## DATA EXTRACT
==================================================
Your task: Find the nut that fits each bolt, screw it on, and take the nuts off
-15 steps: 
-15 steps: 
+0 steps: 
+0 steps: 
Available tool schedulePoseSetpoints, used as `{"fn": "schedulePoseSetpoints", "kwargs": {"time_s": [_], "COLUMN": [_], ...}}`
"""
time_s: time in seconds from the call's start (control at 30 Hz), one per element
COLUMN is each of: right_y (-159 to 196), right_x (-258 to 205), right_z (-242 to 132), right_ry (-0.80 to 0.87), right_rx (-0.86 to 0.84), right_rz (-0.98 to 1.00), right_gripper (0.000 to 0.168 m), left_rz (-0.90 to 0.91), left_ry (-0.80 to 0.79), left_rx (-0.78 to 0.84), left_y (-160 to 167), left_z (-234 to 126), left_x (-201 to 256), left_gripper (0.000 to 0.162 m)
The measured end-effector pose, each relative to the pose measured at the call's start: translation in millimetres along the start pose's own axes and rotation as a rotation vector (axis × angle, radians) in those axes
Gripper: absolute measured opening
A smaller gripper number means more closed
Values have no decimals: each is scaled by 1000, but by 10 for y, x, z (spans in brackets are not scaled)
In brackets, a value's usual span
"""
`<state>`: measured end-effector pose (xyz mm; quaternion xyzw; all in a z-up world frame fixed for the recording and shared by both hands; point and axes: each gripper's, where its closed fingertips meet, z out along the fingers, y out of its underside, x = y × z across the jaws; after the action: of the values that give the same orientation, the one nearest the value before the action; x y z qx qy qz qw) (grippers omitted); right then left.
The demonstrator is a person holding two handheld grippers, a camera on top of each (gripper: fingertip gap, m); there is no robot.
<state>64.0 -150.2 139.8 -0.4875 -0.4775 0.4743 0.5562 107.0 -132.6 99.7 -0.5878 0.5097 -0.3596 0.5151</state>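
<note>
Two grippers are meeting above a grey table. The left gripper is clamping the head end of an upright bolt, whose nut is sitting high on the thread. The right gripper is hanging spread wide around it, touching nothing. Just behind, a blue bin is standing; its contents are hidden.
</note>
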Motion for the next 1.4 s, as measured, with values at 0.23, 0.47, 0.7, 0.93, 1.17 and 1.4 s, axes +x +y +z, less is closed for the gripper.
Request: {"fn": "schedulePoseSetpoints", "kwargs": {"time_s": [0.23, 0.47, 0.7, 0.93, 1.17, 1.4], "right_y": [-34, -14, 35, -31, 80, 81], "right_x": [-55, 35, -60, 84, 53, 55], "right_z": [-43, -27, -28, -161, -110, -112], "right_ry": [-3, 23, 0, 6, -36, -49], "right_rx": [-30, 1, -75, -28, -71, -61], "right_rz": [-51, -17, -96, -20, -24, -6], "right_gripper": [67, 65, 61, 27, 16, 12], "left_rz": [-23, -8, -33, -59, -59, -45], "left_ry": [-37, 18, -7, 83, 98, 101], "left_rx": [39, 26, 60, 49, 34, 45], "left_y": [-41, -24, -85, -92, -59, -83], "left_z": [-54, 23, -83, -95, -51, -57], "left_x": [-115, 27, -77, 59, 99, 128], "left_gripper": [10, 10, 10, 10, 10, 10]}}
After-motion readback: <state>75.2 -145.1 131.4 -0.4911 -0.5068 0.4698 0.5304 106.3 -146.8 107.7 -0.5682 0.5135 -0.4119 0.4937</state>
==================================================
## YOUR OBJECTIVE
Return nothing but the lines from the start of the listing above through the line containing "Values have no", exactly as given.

## TASK RESULT
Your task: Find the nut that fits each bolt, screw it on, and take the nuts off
-15 steps: 
-15 steps: 
+0 steps: 
+0 steps: 
Available tool schedulePoseSetpoints, used as `{"fn": "schedulePoseSetpoints", "kwargs": {"time_s": [_], "COLUMN": [_], ...}}`
"""
time_s: time in seconds from the call's start (control at 30 Hz), one per element
COLUMN is each of: right_y (-159 to 196), right_x (-258 to 205), right_z (-242 to 132), right_ry (-0.80 to 0.87), right_rx (-0.86 to 0.84), right_rz (-0.98 to 1.00), right_gripper (0.000 to 0.168 m), left_rz (-0.90 to 0.91), left_ry (-0.80 to 0.79), left_rx (-0.78 to 0.84), left_y (-160 to 167), left_z (-234 to 126), left_x (-201 to 256), left_gripper (0.000 to 0.162 m)
The measured end-effector pose, each relative to the pose measured at the call's start: translation in millimetres along the start pose's own axes and rotation as a rotation vector (axis × angle, radians) in those axes
Gripper: absolute measured opening
A smaller gripper number means more closed
Values have no decimals: each is scaled by 1000, but by 10 for y, x, z (spans in brackets are not scaled)

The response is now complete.